D’autre part, il faut rajouter à ces dépréciations d’actifs une courbe des taux proches de zéro, une "période prolongée de faibles taux d’intérêt". Comme nous l’avons déjà expliqué, les banques gagnent de l’argent en collectant l’épargne et en prêtant aux entreprises et aux particuliers, c’est leur fonction d’intermédiation. Mais avec une courbe des taux plate et proche de zéro, il devient difficile de rémunérer l’épargne ainsi que de prêter aux entreprises à des taux significatifs ! La rentabilité est écrasée.

La BCE s’inquiète de savoir comment les banques vont, malgré tout, dégager des bénéfices, notamment en prenant plus de risques : "la supervision consistera particulièrement en un examen des sources de la rentabilité : provient-elle, notamment, d’un abaissement des critères d’octroi des crédits, d’un recours élargi aux financements à court terme ou d’une hausse des expositions aux risques ne correspondant pas à l’appétence pour le risque signalée par la banque ?" D’autant que la BCE émet de sérieux doutes sur les dirigeants des banques : "l’expérience de la crise financière a montré que les organes de direction des banques ne disposaient pas toujours des informations relatives aux risques indispensables à la prise de bonnes décisions opérationnelles et de gestion des risques." Nous voilà rassurés…

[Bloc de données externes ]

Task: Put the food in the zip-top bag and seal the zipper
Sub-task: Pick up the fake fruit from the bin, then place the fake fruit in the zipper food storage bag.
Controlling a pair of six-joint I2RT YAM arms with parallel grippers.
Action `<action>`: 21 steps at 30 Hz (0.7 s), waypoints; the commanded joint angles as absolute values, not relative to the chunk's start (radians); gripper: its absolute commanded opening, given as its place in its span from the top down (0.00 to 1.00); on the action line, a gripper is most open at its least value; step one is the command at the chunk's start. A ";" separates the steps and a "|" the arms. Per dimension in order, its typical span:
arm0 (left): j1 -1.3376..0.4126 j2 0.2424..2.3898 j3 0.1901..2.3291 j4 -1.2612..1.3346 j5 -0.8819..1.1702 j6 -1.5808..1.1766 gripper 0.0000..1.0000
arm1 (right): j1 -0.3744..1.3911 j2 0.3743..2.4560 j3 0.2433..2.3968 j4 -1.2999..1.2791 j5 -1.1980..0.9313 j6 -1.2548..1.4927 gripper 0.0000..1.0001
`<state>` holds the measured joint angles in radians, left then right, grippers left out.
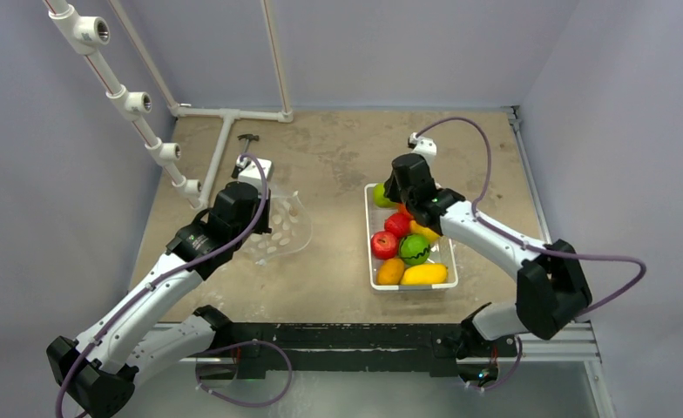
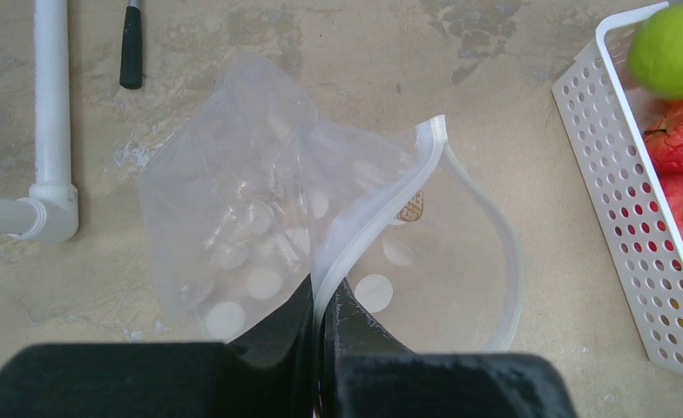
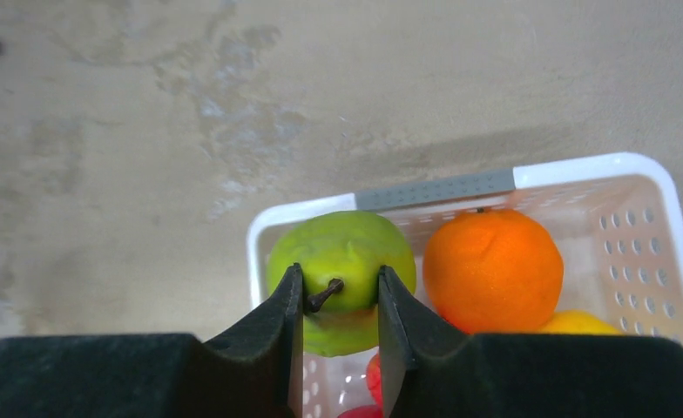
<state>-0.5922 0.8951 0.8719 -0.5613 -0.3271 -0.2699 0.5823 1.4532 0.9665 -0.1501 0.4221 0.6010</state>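
The clear zip-top bag [image 1: 277, 228] with white dots lies left of centre, its mouth gaping toward the basket. My left gripper [image 2: 325, 305] is shut on the zipper [image 2: 382, 205] strip at the mouth's near edge; the bag [image 2: 260, 218] holds no fruit. The food sits in the white basket [image 1: 412, 286]: red [image 1: 397, 224], green [image 1: 415, 249], orange [image 1: 391, 272] and yellow [image 1: 425, 274] fruits. My right gripper [image 3: 338, 283] is over the basket's far-left corner [image 3: 434, 190], fingers pressed on both sides of a green pear [image 3: 342, 248] around its stem. An orange [image 3: 492, 270] lies beside it.
A white pipe frame [image 1: 129, 100] stands along the left and back; a pipe piece [image 2: 50, 113] lies beside the bag. A small black-handled tool [image 1: 247, 139] lies behind the bag. The basket wall [image 2: 617, 192] is close to the right of the bag's mouth.
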 commanded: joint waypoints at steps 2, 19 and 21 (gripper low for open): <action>-0.594 0.893 0.868 -0.518 -0.325 -0.268 1.00 | 0.596 1.316 1.049 -0.139 0.379 0.570 1.00; -0.592 0.906 0.868 -0.518 -0.332 -0.270 1.00 | 0.848 1.217 1.071 -0.008 0.162 0.550 1.00; -0.592 0.906 0.868 -0.518 -0.331 -0.271 1.00 | 0.876 1.218 1.066 0.029 0.138 0.546 1.00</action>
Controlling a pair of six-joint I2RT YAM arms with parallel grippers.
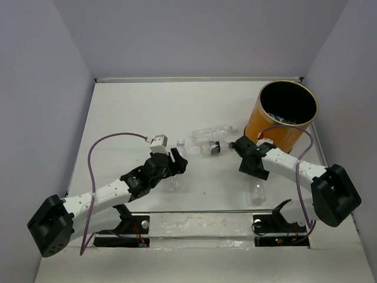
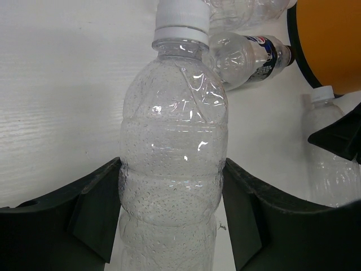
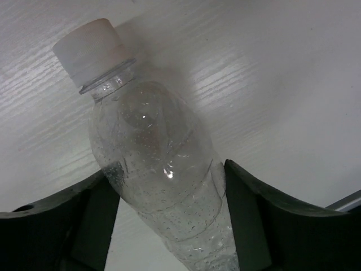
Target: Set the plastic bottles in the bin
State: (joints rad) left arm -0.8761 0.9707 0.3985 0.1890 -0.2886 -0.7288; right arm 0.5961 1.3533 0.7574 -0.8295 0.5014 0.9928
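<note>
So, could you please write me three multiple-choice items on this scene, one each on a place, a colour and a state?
1. Where does the orange bin stand in the top view?
A. far left
B. far right
C. between the arm bases

2. What colour is the cap of the clear bottle in the left hand?
A. red
B. green
C. white

3. How is the blue-labelled bottle placed?
A. lying on the table
B. standing upright
C. inside the bin

Answers:
1 B, the bin sits near the table's far right corner.
2 C, the left wrist view shows a white cap.
3 A, the bottle lies on its side, left of the bin.
</note>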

Le comique de l’affaire, si l’on peut dire, c’est que la BCE déplore… ce dont elle est responsable. En effet, c’est elle qui détermine la politique monétaire (donc les taux zéro) et qui constate, à travers sa mission de supervision bancaire, que cela dégrade la rentabilité des banques. Voici typiquement ce que l’on appelle un conflit d’intérêt. Plusieurs responsables européens avaient plaidé pour confier la surveillance des banques à une instance indépendante, mais ils n’ont malheureusement pas obtenu gain de cause. La BCE doit donc arbitrer entre deux missions qui peuvent se heurter de front, et c’est le cas depuis qu’elle a engagé sa politique d’assouplissement quantitatif, de taux zéro et de planche à billets. Lorsque l’on cautionne un conflit d’intérêt, on ne fait que poser la chape de plomb, mais quand la crise se produit, l’explosion n’en est que plus violente.